» Your goal
Output the listing below verbatim, but drop the images.

___

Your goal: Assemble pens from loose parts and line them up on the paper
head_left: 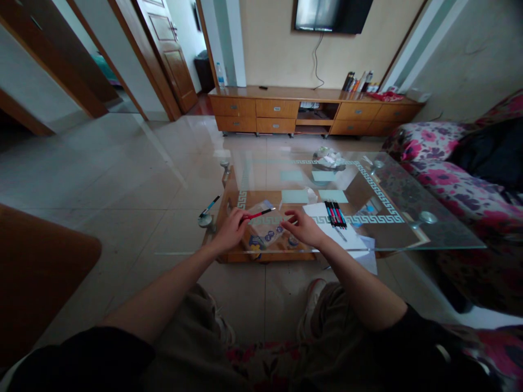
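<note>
My left hand [232, 229] is closed on a red and black pen [260, 214], whose dark end points right toward my other hand. Close to that end, my right hand [301, 227] is held with its fingers apart and nothing between them. Several black, red and blue pens [335, 214] lie side by side on white paper [354, 242] to the right. A blue and black pen [210, 206] rests near the left edge of the glass table [445, 234]. Beneath my hands is a clear plastic packet [267, 235] with blue and yellow print.
A crumpled plastic bag [329, 158] sits at the table's far side. Behind stands a wooden cabinet [277, 110] with bottles [359, 83] on top. A flowered sofa [441, 177] is at the right, and a brown wooden surface [41, 272] at the left.
</note>
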Tool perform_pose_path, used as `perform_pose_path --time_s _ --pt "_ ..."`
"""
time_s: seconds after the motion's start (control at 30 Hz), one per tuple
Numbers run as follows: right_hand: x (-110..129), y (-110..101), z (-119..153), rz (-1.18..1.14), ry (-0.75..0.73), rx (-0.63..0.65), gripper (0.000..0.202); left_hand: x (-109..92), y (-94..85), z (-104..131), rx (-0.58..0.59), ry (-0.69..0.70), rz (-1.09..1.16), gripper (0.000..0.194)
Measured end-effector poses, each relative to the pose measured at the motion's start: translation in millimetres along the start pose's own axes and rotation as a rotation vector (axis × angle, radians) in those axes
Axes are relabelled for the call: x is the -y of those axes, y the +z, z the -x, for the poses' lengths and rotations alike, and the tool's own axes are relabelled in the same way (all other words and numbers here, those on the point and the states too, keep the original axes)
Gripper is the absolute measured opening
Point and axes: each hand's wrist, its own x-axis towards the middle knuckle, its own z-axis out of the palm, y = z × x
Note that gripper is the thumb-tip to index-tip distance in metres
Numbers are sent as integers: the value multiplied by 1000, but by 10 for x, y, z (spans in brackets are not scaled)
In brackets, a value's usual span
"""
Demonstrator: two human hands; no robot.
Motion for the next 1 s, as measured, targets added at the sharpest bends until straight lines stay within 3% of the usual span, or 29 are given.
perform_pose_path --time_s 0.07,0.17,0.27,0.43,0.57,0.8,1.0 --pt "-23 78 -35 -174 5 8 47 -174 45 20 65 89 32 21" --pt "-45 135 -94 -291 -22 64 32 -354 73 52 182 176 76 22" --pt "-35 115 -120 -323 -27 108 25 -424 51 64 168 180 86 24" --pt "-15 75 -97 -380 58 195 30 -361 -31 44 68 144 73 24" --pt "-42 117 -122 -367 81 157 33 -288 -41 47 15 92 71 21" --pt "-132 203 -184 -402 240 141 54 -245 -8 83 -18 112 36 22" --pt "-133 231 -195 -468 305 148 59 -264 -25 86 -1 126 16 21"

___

» Completed task
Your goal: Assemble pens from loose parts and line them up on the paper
head_left: 
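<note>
My left hand [232, 229] is closed on a red and black pen [260, 214], whose dark end points right toward my other hand. Close to that end, my right hand [301, 227] is held with its fingers apart and nothing between them. Several black, red and blue pens [335, 214] lie side by side on white paper [354, 242] to the right. A blue and black pen [210, 206] rests near the left edge of the glass table [445, 234]. Beneath my hands is a clear plastic packet [267, 235] with blue and yellow print.
A crumpled plastic bag [329, 158] sits at the table's far side. Behind stands a wooden cabinet [277, 110] with bottles [359, 83] on top. A flowered sofa [441, 177] is at the right, and a brown wooden surface [41, 272] at the left.
</note>
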Tool perform_pose_path, used as `perform_pose_path --time_s _ --pt "_ ..."`
"""
time_s: seconds after the motion's start (control at 30 Hz), one per tuple
Numbers run as follows: right_hand: x (-110..129), y (-110..101), z (-119..153), rz (-1.18..1.14), ry (-0.75..0.73), rx (-0.63..0.65), gripper (0.000..0.202); left_hand: x (-109..92), y (-94..85), z (-104..131), rx (-0.58..0.59), ry (-0.69..0.70), rz (-1.09..1.16), gripper (0.000..0.194)
Measured end-effector poses, each relative to the pose measured at the motion's start: translation in millimetres along the start pose's own axes and rotation as a rotation vector (axis × angle, radians) in those axes
Axes are relabelled for the call: x is the -y of those axes, y the +z, z the -x, for the poses' lengths and rotations alike, and the tool's own axes are relabelled in the same way (all other words and numbers here, those on the point and the states too, keep the original axes)
Gripper is the absolute measured opening
Point and axes: each hand's wrist, its own x-axis towards the middle knuckle, its own z-axis out of the palm, y = z × x
Note that gripper is the thumb-tip to index-tip distance in metres
Numbers are sent as integers: the value multiplied by 1000, but by 10 for x, y, z (spans in brackets are not scaled)
In brackets, a value's usual span
"""
Demonstrator: two human hands; no robot.
Motion for the next 1 s, as measured, targets added at the sharpest bends until straight lines stay within 3% of the usual span, or 29 are given.
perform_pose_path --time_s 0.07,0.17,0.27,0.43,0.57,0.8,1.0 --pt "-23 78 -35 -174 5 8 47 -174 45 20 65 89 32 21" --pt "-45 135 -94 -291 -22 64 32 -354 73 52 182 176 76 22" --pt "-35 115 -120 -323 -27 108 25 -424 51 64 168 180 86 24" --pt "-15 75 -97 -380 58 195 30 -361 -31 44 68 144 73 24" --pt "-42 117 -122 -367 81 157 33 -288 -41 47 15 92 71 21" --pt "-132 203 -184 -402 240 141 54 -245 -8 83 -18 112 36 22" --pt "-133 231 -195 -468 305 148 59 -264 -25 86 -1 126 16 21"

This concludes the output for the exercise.